Erickson also explained, “The seawall is a low maintenance, higher level of protection” than a new rock revetment would be, and a complete rebuild of the revetment “would take a significant frontage” from the Hicks’ parcel, leaving only about 25 feet of beach width.

The Hickses have about 175 feet of beach frontage, Erickson noted, referencing the county staff report and the Hickses’ own statement.

These photos show damage to the soil-cement step revetment and how it appeared after repairs. Image courtesy Sarasota County

In response to another question from Smith, Erickson pointed out that the stones used in the Hickses’ revetment weigh about 250 to 500 pounds each. To construct a new rock revetment that would serve the necessary purpose, she added, stones weighing from 1 to 3 tons would be needed.

When Chair Ron Cutsinger asked for clarification that the Hickses have complained that the county will have to take a section of their property through eminent domain to build the seawall, Erickson replied that staff will have to acquire an easement from the couple. That situation is under review, she added.

Then Spencer Anderson, director of the county’s Public Works Department — which joined the county’s Capital Projects Department in requesting the Coastal Setback Variance — appeared at the podium in the Commission Chambers in Venice to explain that staff’s intent is to have all of the necessary easements in place before the seawall initiative begins. Thus, negotiations with the Hickses will be necessary, he indicated.

The terms of the variance would allow for a slight modification, depending on how the negotiations went, Anderson said.
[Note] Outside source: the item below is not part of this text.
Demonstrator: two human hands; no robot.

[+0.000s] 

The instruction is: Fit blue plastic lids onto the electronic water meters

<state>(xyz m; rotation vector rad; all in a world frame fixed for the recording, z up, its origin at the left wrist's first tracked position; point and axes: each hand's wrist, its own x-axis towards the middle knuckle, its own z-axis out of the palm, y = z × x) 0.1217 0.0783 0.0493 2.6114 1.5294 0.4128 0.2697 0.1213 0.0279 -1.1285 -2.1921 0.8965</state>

Commissioner Smith told Anderson that he was hoping some negotiations would be taking place with the Hickses instead of staff’s having to pursue a court case.

“That’s completely our plan, is to work with the Hickses,” Anderson responded, “to figure out the most appropriate way to carry out this project.”

Commissioner Neunder noted, “I’m a big property rights individual,” so he joined Smith in encouraging Anderson to pursue those negotiations, “while trying to get this much-needed project in my district.”